Alexander McQueen was known as an enfant terrible within the fashion world, constructing deliberately provocative clothing and shows. His thesis project was titled “Jack the Ripper Stalks His Victims,” and featured models in torn clothing with terrified looks on their faces. His first major collection was called “Highland Rape.” He designed low, low pants that showed off models’ rears and pubic hair (he enthused over “shoving pubes in Anna Wintour’s face”). He was also known for being formally audacious, such as the “No. 13” show in which industrial robot arms spray-painted a model before the audience’s eyes, or “VOSS,” where instead of a catwalk, the models strutted through a mirrored facsimile of an insane asylum.

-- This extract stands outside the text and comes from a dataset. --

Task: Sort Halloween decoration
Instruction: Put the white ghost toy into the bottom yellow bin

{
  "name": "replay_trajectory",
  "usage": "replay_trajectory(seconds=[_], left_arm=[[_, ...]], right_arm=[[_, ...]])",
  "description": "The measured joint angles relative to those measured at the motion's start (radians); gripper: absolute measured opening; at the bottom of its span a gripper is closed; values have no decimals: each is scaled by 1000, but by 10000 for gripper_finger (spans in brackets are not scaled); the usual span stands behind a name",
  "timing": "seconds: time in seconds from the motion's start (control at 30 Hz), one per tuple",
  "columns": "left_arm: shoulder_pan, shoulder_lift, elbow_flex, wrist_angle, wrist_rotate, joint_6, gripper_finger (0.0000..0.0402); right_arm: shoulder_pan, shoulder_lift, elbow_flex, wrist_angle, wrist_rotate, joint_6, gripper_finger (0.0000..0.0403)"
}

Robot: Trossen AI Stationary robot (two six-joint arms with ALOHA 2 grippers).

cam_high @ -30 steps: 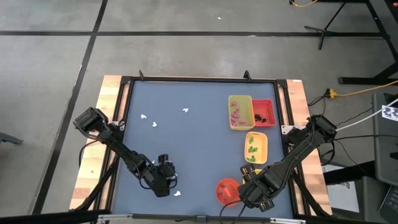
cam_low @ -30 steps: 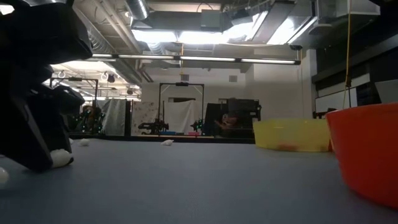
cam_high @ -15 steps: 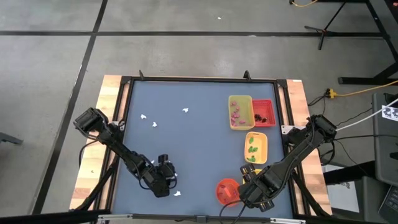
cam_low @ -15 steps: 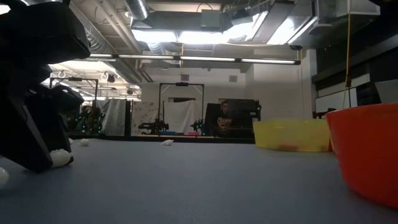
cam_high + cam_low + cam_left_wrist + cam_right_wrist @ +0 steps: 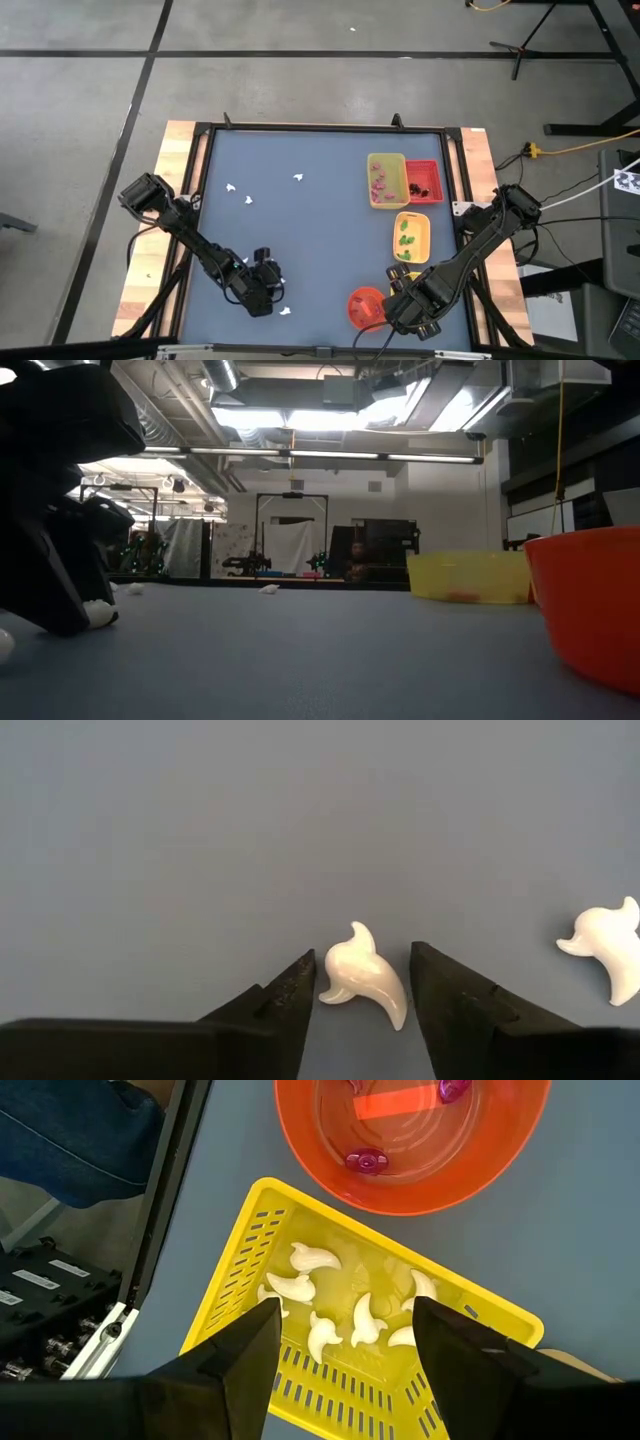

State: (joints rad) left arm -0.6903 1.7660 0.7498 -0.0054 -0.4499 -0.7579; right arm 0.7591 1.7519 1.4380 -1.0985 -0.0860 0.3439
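A: What surface is seen, and what room lies behind it?

B: A matte blue-grey table top (image 5: pixel 300 240) is framed by a black rail and pale wooden edges. From the low view, a workshop is seen beyond it, with exposed ceiling ducts, strip lights and dark equipment racks. A person is seated far back.

A: Is any writing legible?

B: None can be read.

A: How is the left gripper (image 5: pixel 362 982) placed?

B: It is lowered to the table's near left area, fingers parted, with a small white ghost-shaped piece (image 5: pixel 363 974) lying between the tips; contact cannot be told. A second white ghost piece (image 5: pixel 604 943) lies just beside.

A: And the right gripper (image 5: pixel 345 1335)?

B: It is held spread open above a yellow slotted plastic tray (image 5: pixel 250 1280) holding white ghosts (image 5: pixel 312 1260), next to a round orange plastic bowl (image 5: pixel 300 1135).
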Motion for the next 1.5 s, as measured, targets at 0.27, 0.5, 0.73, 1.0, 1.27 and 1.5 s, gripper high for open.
replay_trajectory(seconds=[0.27, 0.5, 0.73, 1.0, 1.27, 1.5], left_arm=[[0, 0, 0, -1, -6, -2, 95], [0, 0, 0, 3, -7, -2, 88], [1, 0, 0, 14, -9, 0, 87], [1, -8, -1, 14, -1, 0, 86], [0, -29, -1, 10, 11, 1, 85], [0, -30, -1, 12, 14, 1, 85]], right_arm=[[0, 0, 0, -1, 0, 0, 225], [0, 0, 0, -2, 0, 0, 225], [0, 0, 0, -2, 0, 0, 225], [0, 0, 0, -2, 0, 0, 225], [0, 0, 0, -2, 0, 0, 225], [0, 0, 0, -2, 0, 0, 225]])
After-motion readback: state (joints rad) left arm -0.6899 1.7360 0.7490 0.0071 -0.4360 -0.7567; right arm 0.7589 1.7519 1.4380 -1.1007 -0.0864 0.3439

McQueen’s best quality is its skillful incorporation of the film from these shows, helping bring the audience back to that time, even if they may have no real memory of it themselves. The video grain of the footage is immersive and transporting; one can easily slip into the analog, “in yer face” mood of 1990s art. That was a style McQueen embodied, and the one he used to shake up the mainstream. The film occasionally has its interviewees over-explain things, but mainly keeps a good handle so that their voices exist foremost to help contextualize McQueen’s work.
Despite his reputation, McQueen comes across as a pleasant if mischievous chap in much of the video footage, his phlegmatic demeanor at odds with the forcefulness of his work. Interviews with his friends and family reveal a darker side to him, troubled by drugs and depression, and often too willing to cast aside people he loved. The movie doesn’t presume to definitively explain where his genius came from or why he acted as he did (why, for instance, he ultimately killed himself). It instead presents the contradictions, and smartly encodes those contradictions in its formal juxtaposition between the McQueen we see in footage and the one that people speak about. McQueen is perhaps too stately and restrained in its construction to completely embody Alexander McQueen’s attitude, but it’s certainly more than a standard biographical doc.